[Work to be completed]
Scan the material below for lines with the string "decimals". State how many there are and nothing else.

◆ ◆ ◆ ◆ ◆ ◆ ◆

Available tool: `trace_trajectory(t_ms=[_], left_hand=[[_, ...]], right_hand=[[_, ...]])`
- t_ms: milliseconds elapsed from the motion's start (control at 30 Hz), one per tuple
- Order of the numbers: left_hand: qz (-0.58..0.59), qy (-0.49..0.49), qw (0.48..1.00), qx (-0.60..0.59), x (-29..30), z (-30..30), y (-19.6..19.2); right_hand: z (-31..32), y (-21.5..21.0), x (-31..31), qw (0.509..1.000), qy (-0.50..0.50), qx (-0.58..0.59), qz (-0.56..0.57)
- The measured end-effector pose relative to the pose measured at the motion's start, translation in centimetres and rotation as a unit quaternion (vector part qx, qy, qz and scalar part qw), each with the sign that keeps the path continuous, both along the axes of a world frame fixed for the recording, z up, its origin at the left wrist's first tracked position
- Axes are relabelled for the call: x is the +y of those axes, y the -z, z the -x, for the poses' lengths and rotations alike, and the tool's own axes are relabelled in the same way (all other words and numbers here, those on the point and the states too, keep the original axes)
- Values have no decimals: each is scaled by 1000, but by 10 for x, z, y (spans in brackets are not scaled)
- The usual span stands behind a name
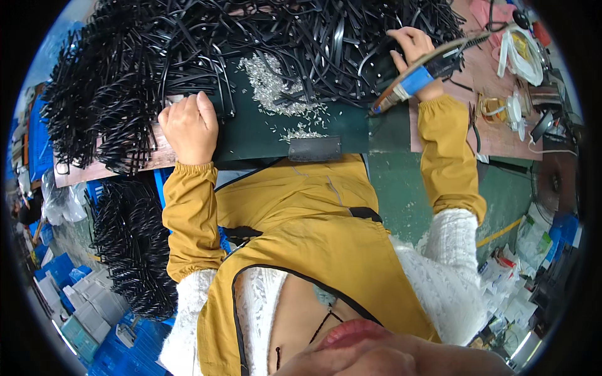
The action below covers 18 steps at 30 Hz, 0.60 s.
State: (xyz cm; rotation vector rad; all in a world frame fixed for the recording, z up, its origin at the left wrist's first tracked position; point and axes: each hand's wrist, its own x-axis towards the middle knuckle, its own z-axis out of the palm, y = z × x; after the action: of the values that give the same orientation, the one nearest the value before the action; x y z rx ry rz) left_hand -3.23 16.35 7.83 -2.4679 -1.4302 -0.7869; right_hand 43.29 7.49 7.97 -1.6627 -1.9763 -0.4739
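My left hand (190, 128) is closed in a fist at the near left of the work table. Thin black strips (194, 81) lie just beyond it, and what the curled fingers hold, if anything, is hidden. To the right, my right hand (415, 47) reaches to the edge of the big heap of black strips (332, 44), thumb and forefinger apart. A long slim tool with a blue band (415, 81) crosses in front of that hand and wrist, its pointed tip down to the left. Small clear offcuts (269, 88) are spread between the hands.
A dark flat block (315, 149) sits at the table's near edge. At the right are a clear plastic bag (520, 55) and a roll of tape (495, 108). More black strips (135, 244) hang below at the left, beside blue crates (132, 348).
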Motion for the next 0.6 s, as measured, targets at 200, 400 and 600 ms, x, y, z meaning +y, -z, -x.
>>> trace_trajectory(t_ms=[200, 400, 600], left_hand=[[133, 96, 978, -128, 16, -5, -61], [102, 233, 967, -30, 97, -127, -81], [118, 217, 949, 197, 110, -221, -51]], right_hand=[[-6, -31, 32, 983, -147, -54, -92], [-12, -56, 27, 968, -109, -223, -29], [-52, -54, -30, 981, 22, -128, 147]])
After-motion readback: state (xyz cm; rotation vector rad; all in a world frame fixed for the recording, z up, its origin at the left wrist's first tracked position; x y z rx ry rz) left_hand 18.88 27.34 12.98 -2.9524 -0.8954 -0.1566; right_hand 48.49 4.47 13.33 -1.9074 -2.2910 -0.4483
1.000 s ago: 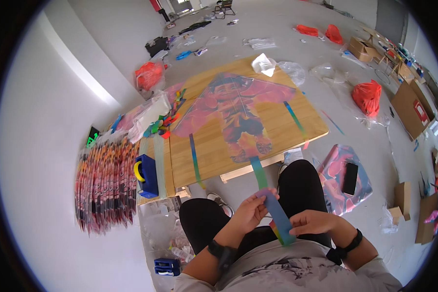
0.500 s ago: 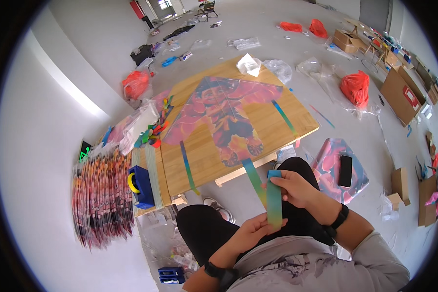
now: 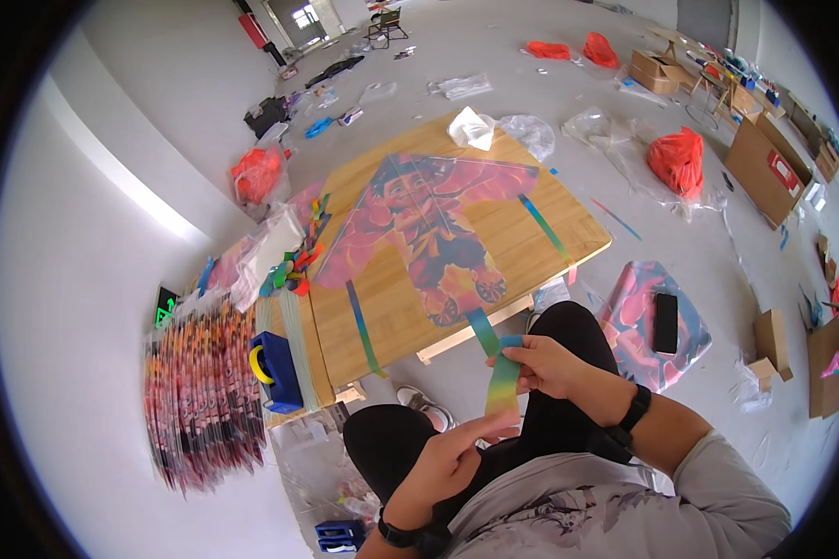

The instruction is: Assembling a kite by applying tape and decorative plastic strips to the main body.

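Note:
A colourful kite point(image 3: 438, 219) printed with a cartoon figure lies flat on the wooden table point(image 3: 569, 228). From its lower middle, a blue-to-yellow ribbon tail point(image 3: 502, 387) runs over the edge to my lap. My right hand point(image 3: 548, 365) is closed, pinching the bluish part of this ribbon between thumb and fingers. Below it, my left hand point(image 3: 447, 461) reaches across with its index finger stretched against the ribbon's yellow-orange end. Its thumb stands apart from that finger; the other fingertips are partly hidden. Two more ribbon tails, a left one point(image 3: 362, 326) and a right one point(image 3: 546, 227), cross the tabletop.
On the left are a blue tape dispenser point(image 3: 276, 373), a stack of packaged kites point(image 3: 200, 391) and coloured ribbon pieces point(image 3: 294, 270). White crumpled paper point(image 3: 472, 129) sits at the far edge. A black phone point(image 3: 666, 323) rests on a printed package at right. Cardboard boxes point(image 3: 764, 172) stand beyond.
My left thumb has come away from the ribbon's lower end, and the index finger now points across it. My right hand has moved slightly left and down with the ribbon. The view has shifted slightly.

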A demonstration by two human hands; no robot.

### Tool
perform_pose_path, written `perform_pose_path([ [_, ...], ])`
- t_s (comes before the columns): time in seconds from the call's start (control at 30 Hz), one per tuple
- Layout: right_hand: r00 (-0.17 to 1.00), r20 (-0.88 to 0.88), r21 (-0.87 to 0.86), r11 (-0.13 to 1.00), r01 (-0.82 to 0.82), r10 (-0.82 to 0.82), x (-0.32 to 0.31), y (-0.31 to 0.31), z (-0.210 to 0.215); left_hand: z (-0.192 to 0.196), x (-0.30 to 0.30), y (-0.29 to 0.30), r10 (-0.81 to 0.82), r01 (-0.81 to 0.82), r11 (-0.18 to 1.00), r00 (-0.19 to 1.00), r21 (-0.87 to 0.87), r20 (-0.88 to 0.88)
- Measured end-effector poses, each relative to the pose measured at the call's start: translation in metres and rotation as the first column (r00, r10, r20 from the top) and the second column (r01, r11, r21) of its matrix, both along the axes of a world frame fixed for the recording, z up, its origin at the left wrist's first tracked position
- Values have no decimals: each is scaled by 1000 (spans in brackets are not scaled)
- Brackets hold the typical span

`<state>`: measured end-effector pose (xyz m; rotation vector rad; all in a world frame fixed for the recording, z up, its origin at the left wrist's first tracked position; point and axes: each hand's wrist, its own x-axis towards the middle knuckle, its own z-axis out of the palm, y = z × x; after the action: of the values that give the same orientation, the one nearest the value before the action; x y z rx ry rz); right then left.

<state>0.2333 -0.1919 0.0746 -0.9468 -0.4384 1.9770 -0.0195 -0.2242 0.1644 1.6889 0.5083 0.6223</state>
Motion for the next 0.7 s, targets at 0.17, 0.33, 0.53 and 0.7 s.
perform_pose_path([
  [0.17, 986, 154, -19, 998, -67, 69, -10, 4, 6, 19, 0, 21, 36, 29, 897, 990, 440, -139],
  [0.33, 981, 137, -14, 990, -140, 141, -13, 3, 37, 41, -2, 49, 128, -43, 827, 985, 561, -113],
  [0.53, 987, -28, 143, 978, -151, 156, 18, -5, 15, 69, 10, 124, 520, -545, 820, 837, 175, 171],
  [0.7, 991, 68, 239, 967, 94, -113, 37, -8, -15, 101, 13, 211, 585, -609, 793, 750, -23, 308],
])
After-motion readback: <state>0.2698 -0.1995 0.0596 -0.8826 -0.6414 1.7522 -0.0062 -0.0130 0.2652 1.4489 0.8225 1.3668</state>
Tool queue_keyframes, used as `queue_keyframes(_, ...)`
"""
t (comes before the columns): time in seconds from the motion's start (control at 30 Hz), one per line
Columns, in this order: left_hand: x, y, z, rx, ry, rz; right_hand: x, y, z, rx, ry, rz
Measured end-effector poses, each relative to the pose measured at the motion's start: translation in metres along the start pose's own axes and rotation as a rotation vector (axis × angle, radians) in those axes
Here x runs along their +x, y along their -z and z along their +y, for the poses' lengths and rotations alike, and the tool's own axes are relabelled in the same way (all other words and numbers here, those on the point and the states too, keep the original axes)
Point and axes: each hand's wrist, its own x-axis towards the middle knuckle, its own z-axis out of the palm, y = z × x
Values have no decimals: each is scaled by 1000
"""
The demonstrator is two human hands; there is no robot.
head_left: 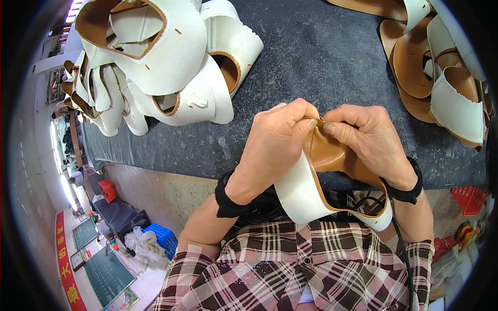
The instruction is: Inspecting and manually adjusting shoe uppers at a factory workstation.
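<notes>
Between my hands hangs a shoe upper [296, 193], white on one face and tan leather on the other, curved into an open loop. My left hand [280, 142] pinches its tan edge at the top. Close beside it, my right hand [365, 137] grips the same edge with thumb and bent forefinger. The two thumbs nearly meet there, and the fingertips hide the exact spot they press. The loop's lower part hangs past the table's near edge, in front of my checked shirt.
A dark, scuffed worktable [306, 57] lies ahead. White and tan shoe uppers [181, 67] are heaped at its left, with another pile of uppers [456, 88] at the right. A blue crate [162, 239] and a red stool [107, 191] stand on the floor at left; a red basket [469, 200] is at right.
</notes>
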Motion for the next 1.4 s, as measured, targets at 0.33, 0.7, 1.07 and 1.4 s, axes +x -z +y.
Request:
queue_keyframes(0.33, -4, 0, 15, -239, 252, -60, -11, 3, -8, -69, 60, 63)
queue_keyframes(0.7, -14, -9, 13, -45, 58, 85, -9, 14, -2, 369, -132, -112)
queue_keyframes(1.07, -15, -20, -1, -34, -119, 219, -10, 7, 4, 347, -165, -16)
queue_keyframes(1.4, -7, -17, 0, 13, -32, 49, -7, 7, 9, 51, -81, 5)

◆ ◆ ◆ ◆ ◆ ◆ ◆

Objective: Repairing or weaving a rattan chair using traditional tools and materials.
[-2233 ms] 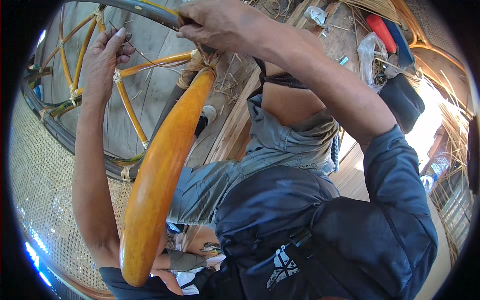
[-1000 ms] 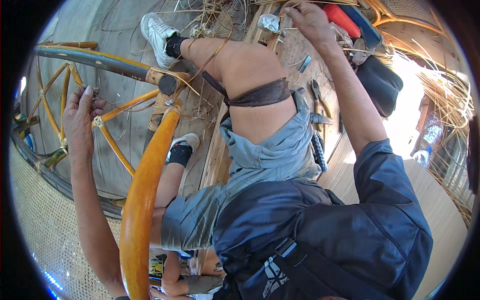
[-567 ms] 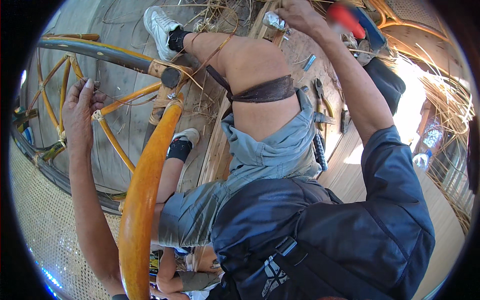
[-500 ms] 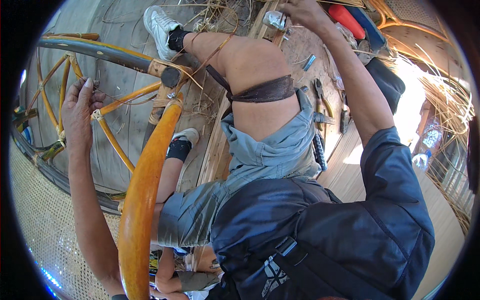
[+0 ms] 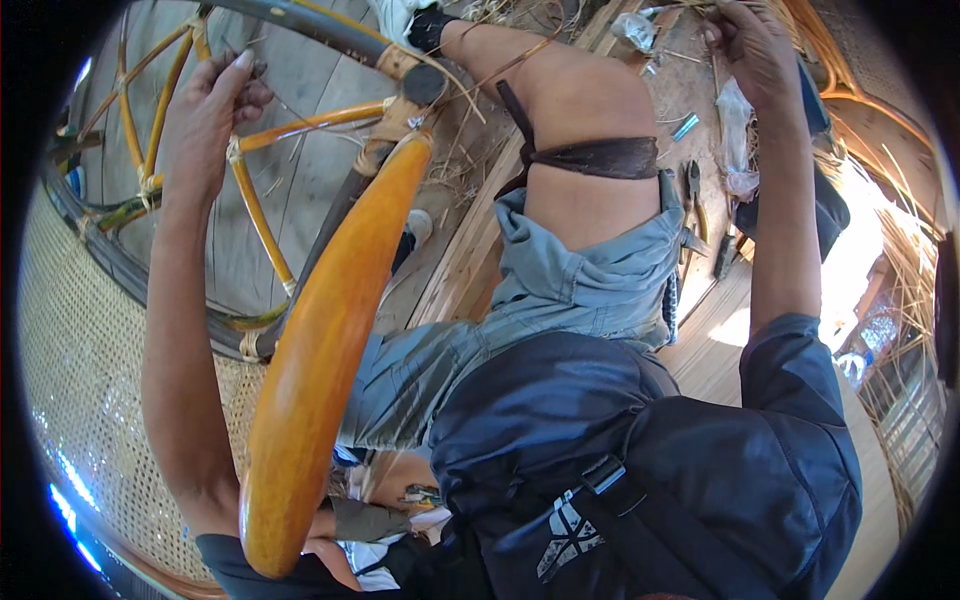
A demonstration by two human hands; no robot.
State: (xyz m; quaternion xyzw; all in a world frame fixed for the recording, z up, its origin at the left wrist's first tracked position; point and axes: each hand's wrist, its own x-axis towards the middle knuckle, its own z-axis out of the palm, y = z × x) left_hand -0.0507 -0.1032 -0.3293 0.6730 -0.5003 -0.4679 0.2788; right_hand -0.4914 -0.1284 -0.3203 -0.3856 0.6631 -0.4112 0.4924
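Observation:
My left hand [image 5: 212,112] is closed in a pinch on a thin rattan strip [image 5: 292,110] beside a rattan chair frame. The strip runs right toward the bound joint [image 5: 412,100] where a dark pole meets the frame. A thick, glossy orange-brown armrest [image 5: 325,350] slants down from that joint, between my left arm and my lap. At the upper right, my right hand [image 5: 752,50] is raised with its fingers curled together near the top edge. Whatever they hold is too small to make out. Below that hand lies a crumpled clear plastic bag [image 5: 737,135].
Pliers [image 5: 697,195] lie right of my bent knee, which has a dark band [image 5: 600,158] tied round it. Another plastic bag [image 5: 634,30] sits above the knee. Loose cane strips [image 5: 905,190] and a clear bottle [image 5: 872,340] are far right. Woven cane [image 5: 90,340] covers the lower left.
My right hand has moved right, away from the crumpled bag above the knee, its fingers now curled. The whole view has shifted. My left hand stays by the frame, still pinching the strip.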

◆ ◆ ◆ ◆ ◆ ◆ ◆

[Final answer]
3